[Opening Exercise data section]

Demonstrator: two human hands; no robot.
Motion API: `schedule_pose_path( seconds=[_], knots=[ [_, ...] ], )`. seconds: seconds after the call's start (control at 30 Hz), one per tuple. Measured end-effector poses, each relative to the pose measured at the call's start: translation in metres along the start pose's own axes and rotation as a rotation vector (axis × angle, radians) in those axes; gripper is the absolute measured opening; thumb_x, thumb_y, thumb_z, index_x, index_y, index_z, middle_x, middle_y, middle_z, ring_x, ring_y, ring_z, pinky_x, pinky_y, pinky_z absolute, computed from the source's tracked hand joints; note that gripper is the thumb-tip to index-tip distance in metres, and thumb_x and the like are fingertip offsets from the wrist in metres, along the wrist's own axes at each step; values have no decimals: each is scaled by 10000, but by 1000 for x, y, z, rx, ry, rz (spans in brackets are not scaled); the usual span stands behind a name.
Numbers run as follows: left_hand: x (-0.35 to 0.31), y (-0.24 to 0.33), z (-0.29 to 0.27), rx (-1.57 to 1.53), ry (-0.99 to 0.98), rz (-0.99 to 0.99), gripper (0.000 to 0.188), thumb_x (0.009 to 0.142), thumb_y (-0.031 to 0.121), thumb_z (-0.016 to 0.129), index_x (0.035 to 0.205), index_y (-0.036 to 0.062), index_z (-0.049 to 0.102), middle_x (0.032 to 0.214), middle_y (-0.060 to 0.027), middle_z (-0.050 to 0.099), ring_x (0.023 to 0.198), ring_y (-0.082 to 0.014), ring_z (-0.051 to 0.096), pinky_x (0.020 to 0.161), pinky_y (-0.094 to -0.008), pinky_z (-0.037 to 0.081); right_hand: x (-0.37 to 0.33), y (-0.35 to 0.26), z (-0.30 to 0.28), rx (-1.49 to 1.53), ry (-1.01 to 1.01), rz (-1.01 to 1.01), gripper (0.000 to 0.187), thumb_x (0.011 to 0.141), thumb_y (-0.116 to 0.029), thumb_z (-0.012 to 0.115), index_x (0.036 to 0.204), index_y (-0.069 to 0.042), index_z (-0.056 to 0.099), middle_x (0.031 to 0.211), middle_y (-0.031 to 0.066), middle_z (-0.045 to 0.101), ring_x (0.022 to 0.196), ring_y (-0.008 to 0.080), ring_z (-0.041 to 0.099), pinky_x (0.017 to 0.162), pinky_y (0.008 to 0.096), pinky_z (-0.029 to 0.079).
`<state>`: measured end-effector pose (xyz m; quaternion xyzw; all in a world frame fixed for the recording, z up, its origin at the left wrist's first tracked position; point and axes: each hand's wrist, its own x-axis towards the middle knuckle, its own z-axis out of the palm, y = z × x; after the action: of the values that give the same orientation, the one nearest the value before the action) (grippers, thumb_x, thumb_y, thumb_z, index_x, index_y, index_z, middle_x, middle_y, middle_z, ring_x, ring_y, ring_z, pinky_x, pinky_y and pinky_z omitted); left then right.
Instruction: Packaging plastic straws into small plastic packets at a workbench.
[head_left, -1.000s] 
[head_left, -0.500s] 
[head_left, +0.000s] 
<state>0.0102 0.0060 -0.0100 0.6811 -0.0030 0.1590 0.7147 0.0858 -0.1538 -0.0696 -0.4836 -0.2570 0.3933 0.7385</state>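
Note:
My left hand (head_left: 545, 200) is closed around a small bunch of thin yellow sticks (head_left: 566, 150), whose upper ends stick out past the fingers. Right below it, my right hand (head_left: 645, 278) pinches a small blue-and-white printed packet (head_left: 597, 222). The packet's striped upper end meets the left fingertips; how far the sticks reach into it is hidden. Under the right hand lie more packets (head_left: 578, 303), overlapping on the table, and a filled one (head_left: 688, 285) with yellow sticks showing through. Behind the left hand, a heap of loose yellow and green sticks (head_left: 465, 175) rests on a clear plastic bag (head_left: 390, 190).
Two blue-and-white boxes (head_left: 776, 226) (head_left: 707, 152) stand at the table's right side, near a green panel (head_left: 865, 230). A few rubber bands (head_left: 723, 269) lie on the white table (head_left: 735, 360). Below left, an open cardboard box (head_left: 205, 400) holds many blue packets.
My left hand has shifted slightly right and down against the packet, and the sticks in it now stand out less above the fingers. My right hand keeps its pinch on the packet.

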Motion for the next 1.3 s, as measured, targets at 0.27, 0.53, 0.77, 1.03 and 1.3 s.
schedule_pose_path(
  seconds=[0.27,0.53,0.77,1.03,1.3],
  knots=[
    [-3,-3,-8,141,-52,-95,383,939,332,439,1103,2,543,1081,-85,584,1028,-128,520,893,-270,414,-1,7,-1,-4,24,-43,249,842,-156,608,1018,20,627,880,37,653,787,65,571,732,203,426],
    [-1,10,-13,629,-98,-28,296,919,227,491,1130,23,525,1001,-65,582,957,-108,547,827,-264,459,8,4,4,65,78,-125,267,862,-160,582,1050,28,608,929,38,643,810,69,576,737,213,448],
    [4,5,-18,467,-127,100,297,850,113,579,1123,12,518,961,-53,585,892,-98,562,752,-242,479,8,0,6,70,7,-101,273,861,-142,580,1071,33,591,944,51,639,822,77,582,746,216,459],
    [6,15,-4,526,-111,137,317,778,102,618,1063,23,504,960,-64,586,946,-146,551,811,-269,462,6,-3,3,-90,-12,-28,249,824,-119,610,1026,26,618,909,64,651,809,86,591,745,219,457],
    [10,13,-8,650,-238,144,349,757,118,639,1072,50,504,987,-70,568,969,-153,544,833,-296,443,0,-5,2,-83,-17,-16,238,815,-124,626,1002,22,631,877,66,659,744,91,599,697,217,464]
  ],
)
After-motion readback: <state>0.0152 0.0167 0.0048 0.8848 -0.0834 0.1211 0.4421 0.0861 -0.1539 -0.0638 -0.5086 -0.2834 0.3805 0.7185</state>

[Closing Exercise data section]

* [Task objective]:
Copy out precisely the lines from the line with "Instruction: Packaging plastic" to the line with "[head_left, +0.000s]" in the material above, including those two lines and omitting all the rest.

* [Written reply]:
Instruction: Packaging plastic straws into small plastic packets at a workbench.
[head_left, -1.000s] 
[head_left, -0.500s] 
[head_left, +0.000s] 

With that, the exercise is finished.